ColdFusion in Context: Instant Replay In Theory

In an effort to reduce communications requirements and to speed up the apparent response to users, browsers often display cached data. This data may come from intermediate caches or the browser itself. (The Web server can also be configured to cache pages, but that involves global controls that are outside the scope of this discussion.)

Suppose, however, that the user really needs to see new data on every visit to the page. If it's your bank statement, old data simply won't do. This memo explores theoretical ways to avoid an instant replay of old data.

Four Basic Approaches to Avoid Instant Replay

The following overview is simplified a bit. It omits some seldom-used headers. However, reviewing it will place the details that follow in a useful context. There are basically four approaches you can take to avoid instant replay: change the description of the data so cached copies aren't used; keep the data from being cached; immediately mark cached data as expired; and convince the caches to check for newer data AND convince them based on that check that the data they have is old.
Change the Description of the Data
One way to keep the user from seeing an instant replay is to change the URL in links and controls every time the page they are a part of is displayed, perhaps by adding extra path information or by varying a query string. This is the most reliable method. The pages will get cached when users visit them, but the cached copies won't be requested again and therefore won't be used.
Keep the Data from Being Cached
Another way to get fresh content each time is to keep the original content from being cached in the first place.
Immediately Mark Cached Data as Expired
Another way to get fresh content each time is to cause the caches and browser to mark the page as expired as soon as they get it.
Convince Caches to Check Data AND Consider It Old
The usual way to get fresh content each time is to cause the caches and browser to revalidate their copies of the data, i.e., compare the stored page header with the served page header when the user asks for the page again.

First, the caches have to decide that perhaps they should revalidate (check for newer data).

Next, the caches have to decide during revalidation that their copy isn't good enough.

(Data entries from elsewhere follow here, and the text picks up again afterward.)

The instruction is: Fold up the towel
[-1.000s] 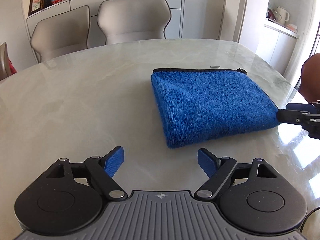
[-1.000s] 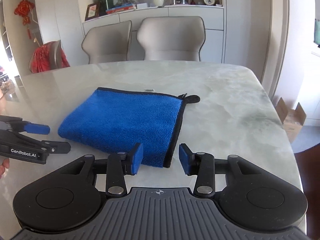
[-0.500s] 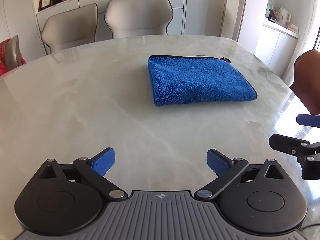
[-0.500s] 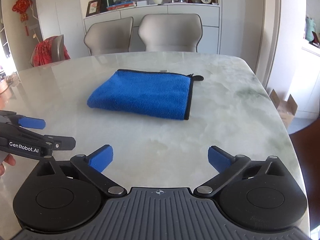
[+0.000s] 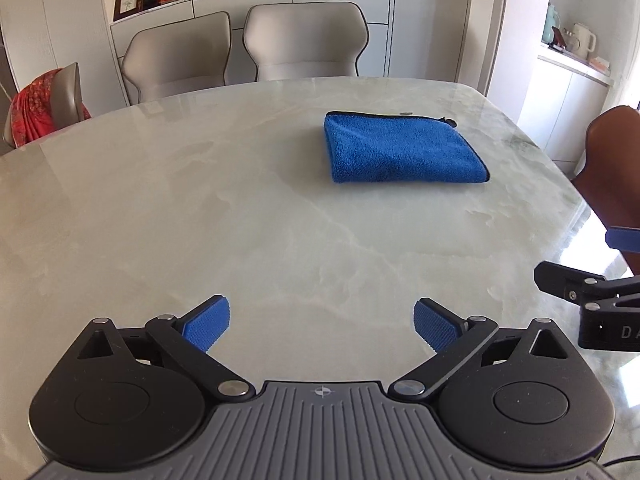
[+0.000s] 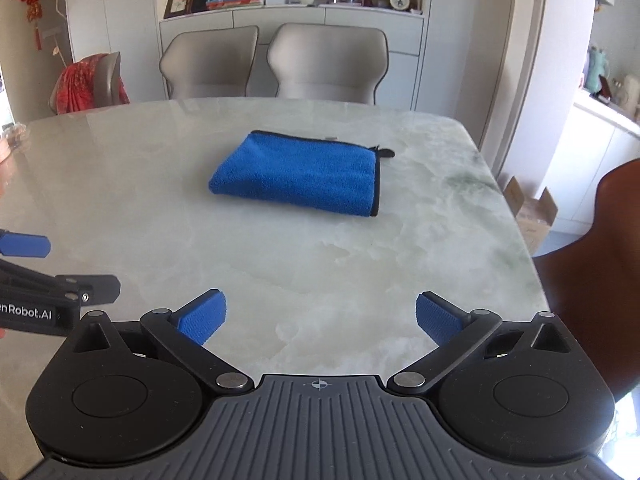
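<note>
A blue towel (image 5: 402,150) with black edging lies folded into a small rectangle on the marble table (image 5: 200,220); the right wrist view shows the towel (image 6: 304,174) at the table's middle. My left gripper (image 5: 322,324) hovers well back from the towel near the front edge, open, with nothing between its blue pads. My right gripper (image 6: 320,318) is open too and empty, equally far from the towel. Each gripper's fingers reach into the other's view at the side edge.
Two beige chairs (image 5: 248,48) stand at the far side, with a white cabinet (image 6: 288,28) behind them. A brown chair (image 6: 596,264) sits at the right edge, a chair with red cloth (image 5: 44,104) at the left. A cardboard box (image 6: 530,216) lies on the floor.
Both grippers have pulled back and up from the towel, which now looks smaller and farther away. The right gripper's jaws opened wide; the left's widened a little.
</note>
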`<action>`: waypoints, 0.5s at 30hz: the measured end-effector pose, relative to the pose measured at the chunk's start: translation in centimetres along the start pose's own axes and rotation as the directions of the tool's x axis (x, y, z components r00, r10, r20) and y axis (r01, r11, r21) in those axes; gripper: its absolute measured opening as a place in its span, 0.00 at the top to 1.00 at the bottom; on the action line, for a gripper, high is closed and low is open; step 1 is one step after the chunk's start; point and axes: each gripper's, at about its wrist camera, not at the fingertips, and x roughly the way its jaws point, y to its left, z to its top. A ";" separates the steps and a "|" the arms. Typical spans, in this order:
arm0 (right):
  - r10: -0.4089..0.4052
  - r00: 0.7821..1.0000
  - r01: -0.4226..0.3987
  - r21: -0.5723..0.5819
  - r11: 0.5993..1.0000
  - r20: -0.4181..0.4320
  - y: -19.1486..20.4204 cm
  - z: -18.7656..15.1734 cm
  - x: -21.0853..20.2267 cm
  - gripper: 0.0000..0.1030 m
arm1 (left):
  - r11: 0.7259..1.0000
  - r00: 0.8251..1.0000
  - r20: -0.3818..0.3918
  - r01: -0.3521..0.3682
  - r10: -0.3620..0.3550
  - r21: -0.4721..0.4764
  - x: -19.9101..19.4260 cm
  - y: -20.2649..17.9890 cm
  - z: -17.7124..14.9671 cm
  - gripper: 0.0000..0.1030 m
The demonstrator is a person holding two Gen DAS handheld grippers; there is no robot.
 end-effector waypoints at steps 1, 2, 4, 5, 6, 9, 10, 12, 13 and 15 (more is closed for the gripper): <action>-0.017 1.000 0.017 0.002 1.000 0.007 0.4 0.0 -0.8 0.01 | 1.000 1.000 0.004 0.003 -0.003 -0.008 -0.6 0.1 -0.1 0.02; -0.031 0.999 0.031 0.007 0.999 0.013 0.7 0.1 -1.5 0.01 | 1.000 1.000 0.009 0.004 -0.004 -0.016 -1.4 0.4 -0.2 0.02; -0.048 0.999 0.047 0.019 0.999 0.022 1.1 0.1 -2.8 0.01 | 1.000 1.000 0.025 -0.003 0.004 -0.023 -2.7 0.6 -0.4 0.02; -0.055 0.998 0.055 0.026 0.998 0.029 1.4 0.1 -3.7 0.01 | 1.000 0.999 0.034 -0.009 0.010 -0.024 -3.2 0.7 -0.5 0.02; -0.060 0.998 0.059 0.030 0.998 0.034 1.6 0.1 -4.2 0.01 | 1.000 0.999 0.047 -0.016 0.017 -0.025 -4.0 0.8 -0.5 0.02; -0.091 0.995 0.089 0.043 0.995 0.039 2.3 0.0 -6.1 0.01 | 1.000 0.996 0.083 -0.011 0.012 -0.019 -6.1 1.0 -0.7 0.02; -0.100 0.994 0.098 0.046 0.994 0.039 2.5 -0.1 -6.5 0.01 | 1.000 0.996 0.092 -0.002 0.004 -0.017 -6.7 1.1 -0.8 0.02; -0.113 0.992 0.111 0.053 0.992 0.047 3.1 -0.3 -7.8 0.01 | 1.000 0.995 0.097 0.007 -0.005 -0.017 -7.5 1.2 -1.0 0.02; -0.118 0.992 0.115 0.054 0.992 0.048 3.3 -0.4 -8.3 0.01 | 1.000 0.995 0.097 0.009 -0.008 -0.018 -8.0 1.3 -1.1 0.02; -0.130 0.990 0.127 0.057 0.990 0.053 3.8 -0.6 -9.2 0.01 | 1.000 0.995 0.095 0.016 -0.014 -0.020 -8.5 1.4 -1.4 0.02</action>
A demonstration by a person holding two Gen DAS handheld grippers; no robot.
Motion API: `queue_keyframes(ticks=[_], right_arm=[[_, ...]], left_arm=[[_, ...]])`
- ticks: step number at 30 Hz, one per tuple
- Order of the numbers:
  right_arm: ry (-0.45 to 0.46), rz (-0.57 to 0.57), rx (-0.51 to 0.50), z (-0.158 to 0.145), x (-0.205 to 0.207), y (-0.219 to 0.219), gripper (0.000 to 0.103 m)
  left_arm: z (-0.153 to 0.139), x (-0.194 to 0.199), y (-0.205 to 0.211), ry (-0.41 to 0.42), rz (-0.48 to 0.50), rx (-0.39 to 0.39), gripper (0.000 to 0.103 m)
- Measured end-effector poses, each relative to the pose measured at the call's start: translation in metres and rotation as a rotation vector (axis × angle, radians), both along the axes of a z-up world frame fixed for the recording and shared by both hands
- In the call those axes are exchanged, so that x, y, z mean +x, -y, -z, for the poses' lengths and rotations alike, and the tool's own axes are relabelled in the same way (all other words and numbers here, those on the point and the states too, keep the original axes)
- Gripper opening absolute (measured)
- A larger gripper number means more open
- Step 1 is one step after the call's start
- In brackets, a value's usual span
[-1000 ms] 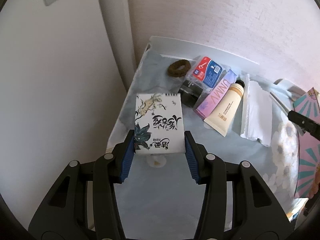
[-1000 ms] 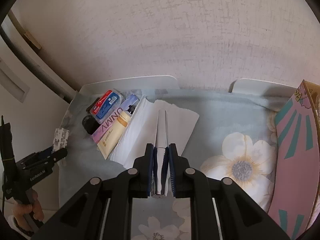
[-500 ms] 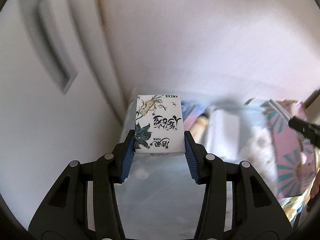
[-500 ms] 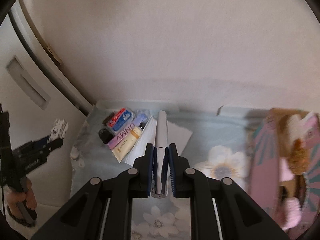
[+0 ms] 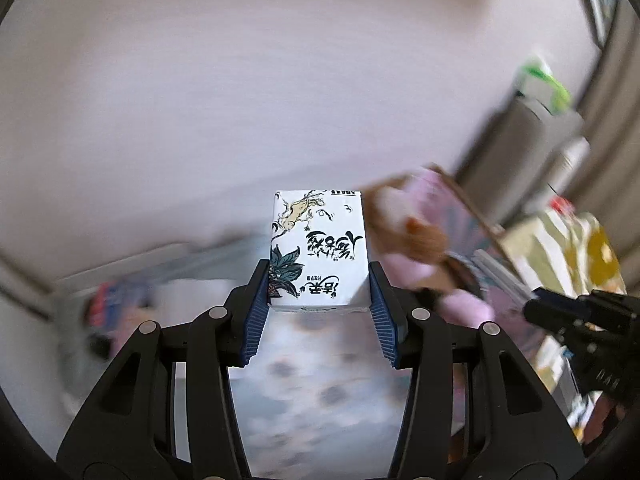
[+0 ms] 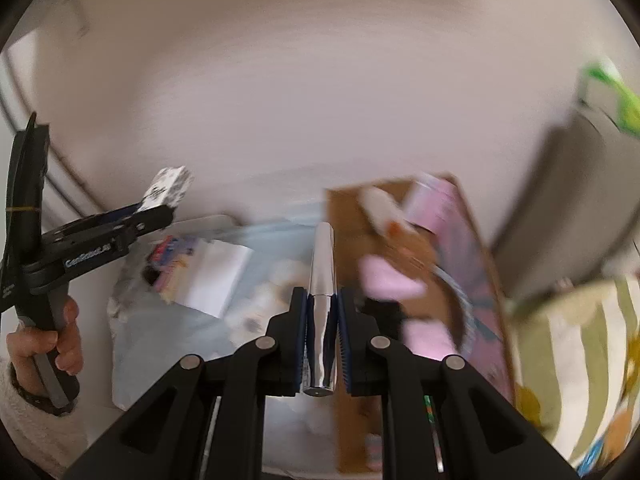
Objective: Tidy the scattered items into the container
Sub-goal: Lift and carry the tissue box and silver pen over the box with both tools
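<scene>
Tissue pack [image 5: 318,248], white with ink-drawn leaves and lettering, is clamped by its two long sides between the blue pads of the left gripper [image 5: 318,292], carried in the air above the flowered cloth [image 5: 304,384], its far end sticking out past the fingertips. Silver tube [image 6: 323,280], slim and shiny, is pinched near its lower end in the right gripper [image 6: 323,320], jaws nearly together on it, tip pointing away from the camera. Both views heavily blurred. Outward from the claws: the cardboard box [image 6: 348,216] with a pink patterned flap sits at the cloth's right edge, already holding something pink and something brown, too smeared to name. At the cloth's far left corner lie a white sheet [image 6: 216,276] and a red-and-blue packet [image 6: 166,250], not yet collected. A hand [image 6: 48,344] in a fuzzy cream sleeve grips the left tool's handle. Judged step: carrying both items to the box. To do it well, bring each claw over the open mouth, clear of the raised flap, lower before letting go, and release one at a time so the two tools do not collide; the tube is smooth and may roll, so set it lengthwise against what is already inside.
</scene>
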State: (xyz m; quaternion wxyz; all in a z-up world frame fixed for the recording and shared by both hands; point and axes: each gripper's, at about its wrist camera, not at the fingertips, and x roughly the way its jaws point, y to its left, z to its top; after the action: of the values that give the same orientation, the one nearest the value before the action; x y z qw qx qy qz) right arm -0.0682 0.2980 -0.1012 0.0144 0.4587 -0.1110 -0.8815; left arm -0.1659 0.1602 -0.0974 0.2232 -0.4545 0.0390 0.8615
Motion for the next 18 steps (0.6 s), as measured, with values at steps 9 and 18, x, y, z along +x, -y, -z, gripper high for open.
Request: queue_keyframes(ticks=[9, 18], right_arm=[[0.083, 0.126, -0.038, 0.041, 0.023, -0.059, 0.014], [0.126, 0.096, -0.014, 0.067, 0.025, -0.071, 0.014]], left_arm=[[0.042, 0.014, -0.116, 0.062, 0.196, -0.055, 0.044], [0.077, 0.015, -0.159, 0.086, 0.216, -0.145, 0.044]])
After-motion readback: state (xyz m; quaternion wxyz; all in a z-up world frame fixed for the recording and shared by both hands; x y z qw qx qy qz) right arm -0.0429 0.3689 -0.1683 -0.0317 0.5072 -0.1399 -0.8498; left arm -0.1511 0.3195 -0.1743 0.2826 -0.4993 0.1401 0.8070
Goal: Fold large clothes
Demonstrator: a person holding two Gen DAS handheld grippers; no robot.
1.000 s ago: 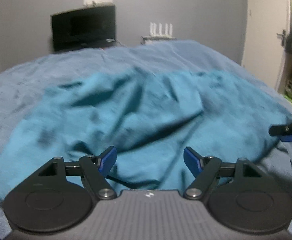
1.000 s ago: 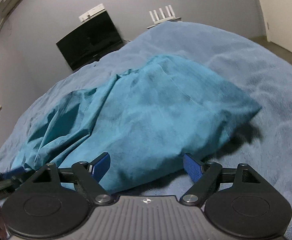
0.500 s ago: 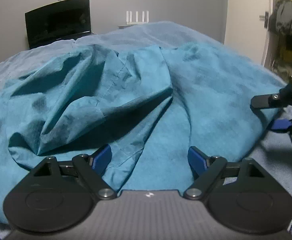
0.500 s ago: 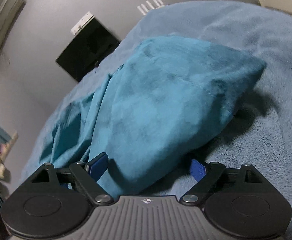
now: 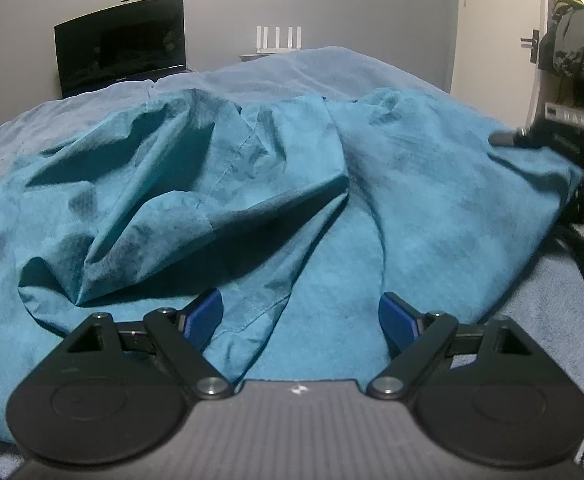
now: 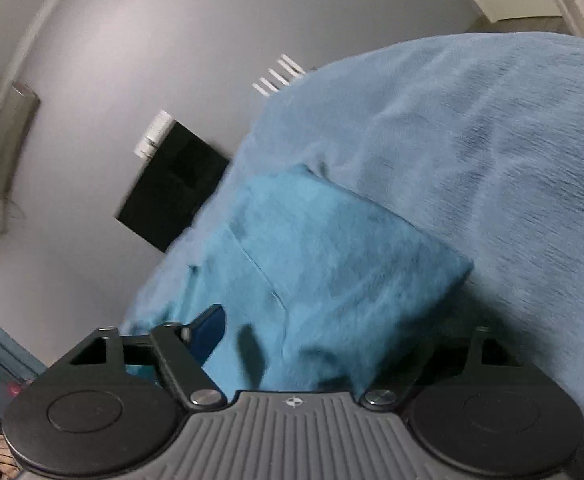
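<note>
A large teal garment [image 5: 252, 200] lies crumpled on a blue blanket [image 5: 311, 68]. My left gripper [image 5: 299, 314] is open, low at the garment's near hem, with cloth between the jaws. My right gripper [image 6: 303, 332] is open and rolled to the side, with the garment's right edge [image 6: 331, 264] between the jaws. Its left fingertip [image 6: 210, 330] shows; the right one is hidden under the cloth. The right gripper also shows at the right edge of the left wrist view [image 5: 567, 140].
A black monitor [image 5: 120, 54] and a white router [image 5: 278, 38] stand against the grey wall behind the bed. A door and hanging clothes [image 5: 575, 40] are at the far right. The blanket [image 6: 471, 140] spreads to the right of the garment.
Both grippers have come down and forward onto the garment's near edge. The right gripper has rolled sideways and its right finger has slid under the cloth.
</note>
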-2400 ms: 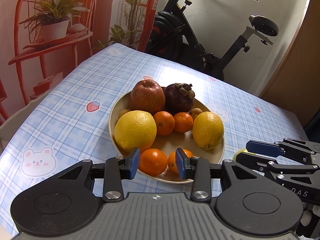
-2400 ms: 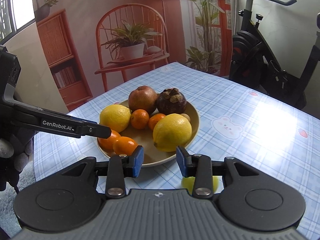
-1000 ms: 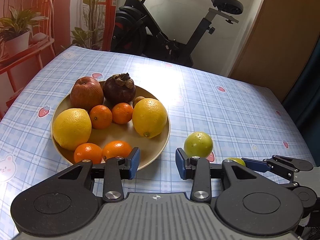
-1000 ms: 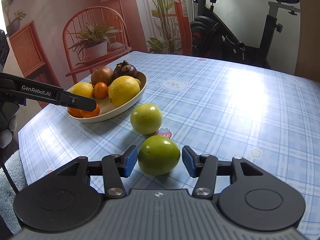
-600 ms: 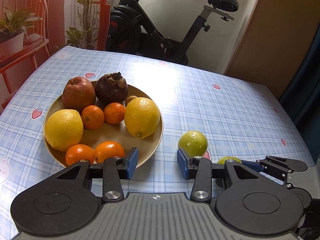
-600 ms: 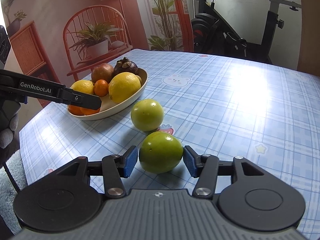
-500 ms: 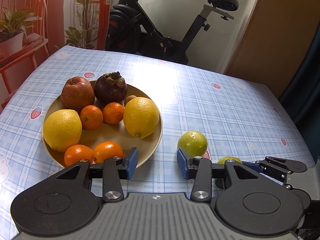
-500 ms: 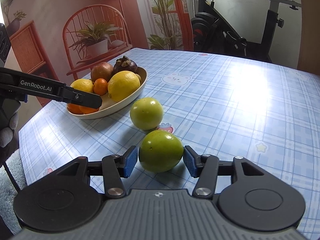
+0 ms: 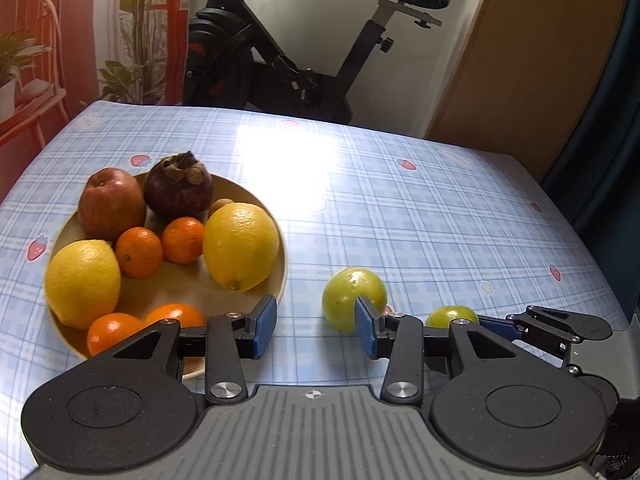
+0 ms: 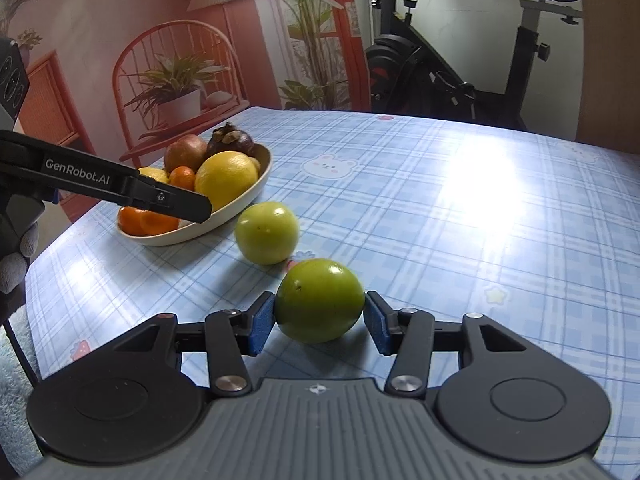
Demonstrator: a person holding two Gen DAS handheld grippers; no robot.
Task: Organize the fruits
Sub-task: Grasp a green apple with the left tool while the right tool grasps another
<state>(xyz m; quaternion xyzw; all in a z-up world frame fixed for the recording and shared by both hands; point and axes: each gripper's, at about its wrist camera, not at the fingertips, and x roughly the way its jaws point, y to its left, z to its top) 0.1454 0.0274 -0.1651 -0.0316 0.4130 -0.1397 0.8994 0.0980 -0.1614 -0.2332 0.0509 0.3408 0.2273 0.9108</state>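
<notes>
right gripper (image 10: 319, 322): jaws just closed in, pads touching near green fruit (image 10: 320, 300) on table (image 10: 460, 240)
left gripper (image 9: 316, 330): released, empty
far green fruit (image 9: 354, 300): beside plate (image 9: 280, 280)

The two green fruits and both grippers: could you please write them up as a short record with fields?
far green fruit: on tablecloth, beside plate, untouched
near green fruit: on tablecloth, between the right pads
right gripper: jaws have just been closing, pads against near green fruit
left gripper: open, empty
</notes>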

When the browser tries to revalidate, it passes a head request or a conditional get request through intermediate caches to (hopefully) the Web server. The head request asks only for headers, not content. (If the devices infer from the headers that the content has changed, they will then ask for the entire page in a separate get request.) The conditional get request performs both functions in one pass. If the page has been modified since the date of the cache's copy, then the entire page is provided at once.

Tool-by-tool Discussion

Here is an explanation of each of the tools at our disposal and why the preceding discussion is so full of "ifs" and "shoulds". References beginning with P are paragraphs from http://www.ietf.org/rfc/rfc2616.txt - Hypertext Transfer Protocol HTTP/1.1. References labeled Microsoft are from links formatted this way: http://support.microsoft.com/default.aspx?scid=kb;EN-US;{reference number}. See also http://www.ietf.org/rfc/rfc1945.txt for RFC 1945, the final Request for Comment that describes the theoretically obsolete but very much in force legacy HTTP/1.0.
Set a Query String or Extra Path
We can vary the URL by modifying the query string; this can be as simple (and as seemingly useless) as adding a random number to the query string of the URL and then ignoring that number. If the browser and intermediate servers don't remember the entire URL, they should ask for a fresh page. This is the most reliable method of making sure that the user receives fresh content every time.

One side effect we have noted when providing extra path information during troubleshooting another person's code is that if a meta refresh specifies a new destination as a partial URL, then on refresh, the partial URL with be CONCATENATED with the existing URL, and the browser will remain on the current page. Because documentation of the meta refresh capability states that full URLs should be used when refreshing to a different location, this will only be a problem with improper code. We can live with the other side effects: caches will fill with "use once" pages, and search engines probably won't index them.

Another side effect that has been reported is that some Web servers won't accept form data (via Post) if a URL query is present. This does not affect Microsoft IIS.

Still another side effect is that browsers that have large page caches set by default will fill those caches with completely useless pages (which will eventually be deleted automatically).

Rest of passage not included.